▸ What you will do
A stretch of the entries below is to be set down exactly, running from the line with "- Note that" through the line with "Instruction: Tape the", both included, and no other line.
☆ ☆ ☆ ☆ ☆
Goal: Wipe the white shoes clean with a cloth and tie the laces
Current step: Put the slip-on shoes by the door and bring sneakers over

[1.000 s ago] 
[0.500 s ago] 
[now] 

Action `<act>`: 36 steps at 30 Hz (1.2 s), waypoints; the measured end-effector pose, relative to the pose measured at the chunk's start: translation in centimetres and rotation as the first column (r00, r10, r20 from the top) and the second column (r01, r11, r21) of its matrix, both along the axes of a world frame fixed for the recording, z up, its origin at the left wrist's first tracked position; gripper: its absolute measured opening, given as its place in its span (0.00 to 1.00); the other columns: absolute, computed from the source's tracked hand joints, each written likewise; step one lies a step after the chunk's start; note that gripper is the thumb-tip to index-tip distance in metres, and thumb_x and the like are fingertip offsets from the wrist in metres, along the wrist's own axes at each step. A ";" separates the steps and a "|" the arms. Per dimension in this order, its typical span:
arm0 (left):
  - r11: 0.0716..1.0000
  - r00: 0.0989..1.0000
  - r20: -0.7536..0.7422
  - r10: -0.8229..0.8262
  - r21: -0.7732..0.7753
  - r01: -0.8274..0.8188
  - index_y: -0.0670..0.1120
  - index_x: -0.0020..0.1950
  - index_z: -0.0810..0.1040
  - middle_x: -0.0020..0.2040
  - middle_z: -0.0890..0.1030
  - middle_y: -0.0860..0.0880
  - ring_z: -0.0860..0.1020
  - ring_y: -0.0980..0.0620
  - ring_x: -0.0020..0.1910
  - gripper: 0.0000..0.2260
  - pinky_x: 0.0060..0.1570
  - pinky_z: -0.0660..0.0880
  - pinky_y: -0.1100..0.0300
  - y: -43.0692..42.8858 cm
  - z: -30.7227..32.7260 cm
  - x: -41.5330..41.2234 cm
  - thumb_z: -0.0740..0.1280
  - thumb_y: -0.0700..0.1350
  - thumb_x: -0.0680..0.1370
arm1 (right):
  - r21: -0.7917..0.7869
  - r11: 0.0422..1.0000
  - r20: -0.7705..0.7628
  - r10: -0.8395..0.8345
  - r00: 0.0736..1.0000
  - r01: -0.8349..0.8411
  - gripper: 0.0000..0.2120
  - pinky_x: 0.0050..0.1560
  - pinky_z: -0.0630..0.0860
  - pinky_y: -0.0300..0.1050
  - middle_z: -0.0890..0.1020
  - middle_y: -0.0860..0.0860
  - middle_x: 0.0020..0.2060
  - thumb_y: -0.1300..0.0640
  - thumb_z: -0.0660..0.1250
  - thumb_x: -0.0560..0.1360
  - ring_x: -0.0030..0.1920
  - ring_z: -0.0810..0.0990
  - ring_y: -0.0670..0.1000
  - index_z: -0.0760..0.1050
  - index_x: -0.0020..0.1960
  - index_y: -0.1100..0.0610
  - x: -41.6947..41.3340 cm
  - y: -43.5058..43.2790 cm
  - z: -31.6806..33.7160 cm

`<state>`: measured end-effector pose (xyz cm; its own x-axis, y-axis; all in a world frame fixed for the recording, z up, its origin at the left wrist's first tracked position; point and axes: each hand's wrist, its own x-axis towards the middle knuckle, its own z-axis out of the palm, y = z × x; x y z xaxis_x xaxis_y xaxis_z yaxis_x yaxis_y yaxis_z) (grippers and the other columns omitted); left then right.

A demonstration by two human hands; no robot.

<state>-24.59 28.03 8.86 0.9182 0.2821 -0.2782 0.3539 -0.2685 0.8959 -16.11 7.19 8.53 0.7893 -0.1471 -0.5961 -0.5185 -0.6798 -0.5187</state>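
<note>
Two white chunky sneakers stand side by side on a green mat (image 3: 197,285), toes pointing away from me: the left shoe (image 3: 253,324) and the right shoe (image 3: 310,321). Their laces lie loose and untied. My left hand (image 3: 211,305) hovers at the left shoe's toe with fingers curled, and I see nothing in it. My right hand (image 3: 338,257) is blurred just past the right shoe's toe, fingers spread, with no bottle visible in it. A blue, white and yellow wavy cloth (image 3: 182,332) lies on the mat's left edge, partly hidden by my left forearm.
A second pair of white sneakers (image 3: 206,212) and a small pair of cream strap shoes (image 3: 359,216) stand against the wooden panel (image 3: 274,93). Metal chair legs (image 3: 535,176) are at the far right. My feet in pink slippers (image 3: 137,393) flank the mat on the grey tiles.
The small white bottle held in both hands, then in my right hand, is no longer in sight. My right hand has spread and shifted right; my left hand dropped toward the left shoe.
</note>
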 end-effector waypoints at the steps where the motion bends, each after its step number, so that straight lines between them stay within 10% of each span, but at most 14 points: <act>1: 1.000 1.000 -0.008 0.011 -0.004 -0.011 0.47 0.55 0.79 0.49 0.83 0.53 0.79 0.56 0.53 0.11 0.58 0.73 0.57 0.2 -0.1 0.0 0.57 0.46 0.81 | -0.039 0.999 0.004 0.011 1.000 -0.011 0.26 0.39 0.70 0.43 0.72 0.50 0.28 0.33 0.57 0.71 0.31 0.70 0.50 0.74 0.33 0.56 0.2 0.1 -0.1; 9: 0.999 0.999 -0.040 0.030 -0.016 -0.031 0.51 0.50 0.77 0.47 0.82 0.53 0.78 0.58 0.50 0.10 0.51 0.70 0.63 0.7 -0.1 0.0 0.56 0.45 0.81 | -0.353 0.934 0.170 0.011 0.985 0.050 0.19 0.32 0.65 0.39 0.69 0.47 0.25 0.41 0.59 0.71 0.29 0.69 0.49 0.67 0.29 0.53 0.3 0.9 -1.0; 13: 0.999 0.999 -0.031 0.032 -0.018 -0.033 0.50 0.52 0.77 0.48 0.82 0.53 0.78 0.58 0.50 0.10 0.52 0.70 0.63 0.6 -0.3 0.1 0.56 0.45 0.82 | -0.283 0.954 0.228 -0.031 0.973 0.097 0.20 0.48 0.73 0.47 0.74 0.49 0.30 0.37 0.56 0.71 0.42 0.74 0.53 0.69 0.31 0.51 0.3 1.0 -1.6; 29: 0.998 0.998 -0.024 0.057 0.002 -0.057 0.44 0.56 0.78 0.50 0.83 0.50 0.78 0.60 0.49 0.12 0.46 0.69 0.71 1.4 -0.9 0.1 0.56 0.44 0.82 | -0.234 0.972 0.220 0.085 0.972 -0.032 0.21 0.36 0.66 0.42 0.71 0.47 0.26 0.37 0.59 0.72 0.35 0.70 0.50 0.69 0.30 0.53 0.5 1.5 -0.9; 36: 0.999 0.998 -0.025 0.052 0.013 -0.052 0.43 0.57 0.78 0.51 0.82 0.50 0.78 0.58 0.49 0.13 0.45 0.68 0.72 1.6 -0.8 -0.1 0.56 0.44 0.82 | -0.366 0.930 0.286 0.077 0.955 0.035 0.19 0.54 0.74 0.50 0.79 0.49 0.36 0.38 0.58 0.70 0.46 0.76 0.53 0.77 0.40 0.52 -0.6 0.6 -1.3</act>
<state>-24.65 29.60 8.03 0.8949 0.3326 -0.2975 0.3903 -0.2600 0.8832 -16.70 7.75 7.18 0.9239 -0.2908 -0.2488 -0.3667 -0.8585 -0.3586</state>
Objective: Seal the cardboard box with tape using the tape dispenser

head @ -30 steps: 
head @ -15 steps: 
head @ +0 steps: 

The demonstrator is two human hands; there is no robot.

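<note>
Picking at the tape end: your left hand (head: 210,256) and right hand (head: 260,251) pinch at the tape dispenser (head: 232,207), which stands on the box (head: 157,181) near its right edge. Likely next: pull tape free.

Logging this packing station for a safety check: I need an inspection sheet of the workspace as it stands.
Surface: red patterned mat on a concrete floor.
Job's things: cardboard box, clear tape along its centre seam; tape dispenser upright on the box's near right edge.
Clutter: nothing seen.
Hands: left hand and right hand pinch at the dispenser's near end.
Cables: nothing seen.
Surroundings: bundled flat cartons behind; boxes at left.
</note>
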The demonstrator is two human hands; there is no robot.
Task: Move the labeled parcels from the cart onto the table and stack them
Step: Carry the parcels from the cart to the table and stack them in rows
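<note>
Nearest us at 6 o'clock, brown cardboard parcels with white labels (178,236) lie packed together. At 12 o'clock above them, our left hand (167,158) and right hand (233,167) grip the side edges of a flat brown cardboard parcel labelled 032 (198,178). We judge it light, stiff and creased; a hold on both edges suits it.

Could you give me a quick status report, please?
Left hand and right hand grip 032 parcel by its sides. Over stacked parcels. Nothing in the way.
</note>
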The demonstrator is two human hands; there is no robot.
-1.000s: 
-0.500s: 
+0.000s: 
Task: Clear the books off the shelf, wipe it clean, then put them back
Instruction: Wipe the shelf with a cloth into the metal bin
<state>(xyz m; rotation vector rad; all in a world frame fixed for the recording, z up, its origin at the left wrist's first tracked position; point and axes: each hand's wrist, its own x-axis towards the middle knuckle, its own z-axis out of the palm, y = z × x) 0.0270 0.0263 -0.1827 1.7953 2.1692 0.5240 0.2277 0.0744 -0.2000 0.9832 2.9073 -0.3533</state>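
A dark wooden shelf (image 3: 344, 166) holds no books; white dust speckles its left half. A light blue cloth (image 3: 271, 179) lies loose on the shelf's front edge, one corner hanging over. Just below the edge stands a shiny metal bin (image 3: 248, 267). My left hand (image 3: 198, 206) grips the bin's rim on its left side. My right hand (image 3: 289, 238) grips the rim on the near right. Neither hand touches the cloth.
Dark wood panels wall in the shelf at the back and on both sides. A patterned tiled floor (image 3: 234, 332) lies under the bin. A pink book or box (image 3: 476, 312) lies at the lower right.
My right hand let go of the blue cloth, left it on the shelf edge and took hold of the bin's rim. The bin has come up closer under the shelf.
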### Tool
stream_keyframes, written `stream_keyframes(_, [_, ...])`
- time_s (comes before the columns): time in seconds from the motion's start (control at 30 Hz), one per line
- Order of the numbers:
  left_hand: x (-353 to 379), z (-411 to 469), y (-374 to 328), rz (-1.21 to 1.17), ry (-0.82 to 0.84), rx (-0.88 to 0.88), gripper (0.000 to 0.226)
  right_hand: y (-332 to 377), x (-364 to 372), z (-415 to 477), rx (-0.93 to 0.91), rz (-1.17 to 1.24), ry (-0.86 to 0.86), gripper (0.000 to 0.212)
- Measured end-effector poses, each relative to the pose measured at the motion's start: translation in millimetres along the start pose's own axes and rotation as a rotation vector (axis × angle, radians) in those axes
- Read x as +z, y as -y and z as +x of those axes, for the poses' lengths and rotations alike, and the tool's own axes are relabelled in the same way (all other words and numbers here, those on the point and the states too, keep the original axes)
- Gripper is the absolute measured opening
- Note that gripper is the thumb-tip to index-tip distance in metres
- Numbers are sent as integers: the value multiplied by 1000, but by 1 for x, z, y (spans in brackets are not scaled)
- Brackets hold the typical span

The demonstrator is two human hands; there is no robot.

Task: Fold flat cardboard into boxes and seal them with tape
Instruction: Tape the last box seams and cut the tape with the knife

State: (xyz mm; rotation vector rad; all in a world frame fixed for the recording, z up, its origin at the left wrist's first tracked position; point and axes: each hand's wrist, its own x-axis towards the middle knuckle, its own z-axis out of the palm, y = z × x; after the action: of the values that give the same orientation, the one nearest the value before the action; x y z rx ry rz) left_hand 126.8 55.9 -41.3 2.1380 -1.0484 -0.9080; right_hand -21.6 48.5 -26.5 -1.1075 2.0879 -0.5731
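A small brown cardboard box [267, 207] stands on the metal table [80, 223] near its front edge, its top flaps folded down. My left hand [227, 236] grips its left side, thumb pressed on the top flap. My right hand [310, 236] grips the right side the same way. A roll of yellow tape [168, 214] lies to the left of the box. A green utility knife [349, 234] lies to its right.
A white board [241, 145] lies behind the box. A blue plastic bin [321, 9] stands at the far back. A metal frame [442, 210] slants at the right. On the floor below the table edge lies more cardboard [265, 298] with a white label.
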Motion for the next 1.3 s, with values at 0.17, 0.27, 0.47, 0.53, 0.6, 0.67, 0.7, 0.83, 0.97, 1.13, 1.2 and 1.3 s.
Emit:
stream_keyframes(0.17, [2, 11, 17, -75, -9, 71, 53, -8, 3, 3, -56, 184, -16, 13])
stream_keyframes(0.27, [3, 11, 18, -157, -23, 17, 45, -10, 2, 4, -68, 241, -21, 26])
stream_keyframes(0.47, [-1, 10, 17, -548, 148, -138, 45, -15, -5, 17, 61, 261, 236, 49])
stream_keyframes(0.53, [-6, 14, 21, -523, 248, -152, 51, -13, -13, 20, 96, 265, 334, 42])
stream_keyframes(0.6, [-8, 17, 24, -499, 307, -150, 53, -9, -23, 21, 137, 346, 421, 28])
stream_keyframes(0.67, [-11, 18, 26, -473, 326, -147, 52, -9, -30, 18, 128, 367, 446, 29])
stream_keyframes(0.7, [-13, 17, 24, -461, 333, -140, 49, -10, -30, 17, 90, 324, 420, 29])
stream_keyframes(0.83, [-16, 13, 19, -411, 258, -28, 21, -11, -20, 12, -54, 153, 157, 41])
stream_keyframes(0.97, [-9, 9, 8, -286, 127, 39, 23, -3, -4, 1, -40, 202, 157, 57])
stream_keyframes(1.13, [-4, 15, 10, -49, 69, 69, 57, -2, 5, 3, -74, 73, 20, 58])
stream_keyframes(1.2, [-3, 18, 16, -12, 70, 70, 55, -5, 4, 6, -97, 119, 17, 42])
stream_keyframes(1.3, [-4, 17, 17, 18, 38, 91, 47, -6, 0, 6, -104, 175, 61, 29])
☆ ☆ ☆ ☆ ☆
▸ Exercise response
- Note that gripper is the thumb-tip to index-tip distance in metres
- Numbers are sent as integers: the value multiplied by 1000, but by 1 for x, z, y (spans in brackets are not scaled)
- Brackets hold the typical span

The demonstrator is two human hands; there is no robot.

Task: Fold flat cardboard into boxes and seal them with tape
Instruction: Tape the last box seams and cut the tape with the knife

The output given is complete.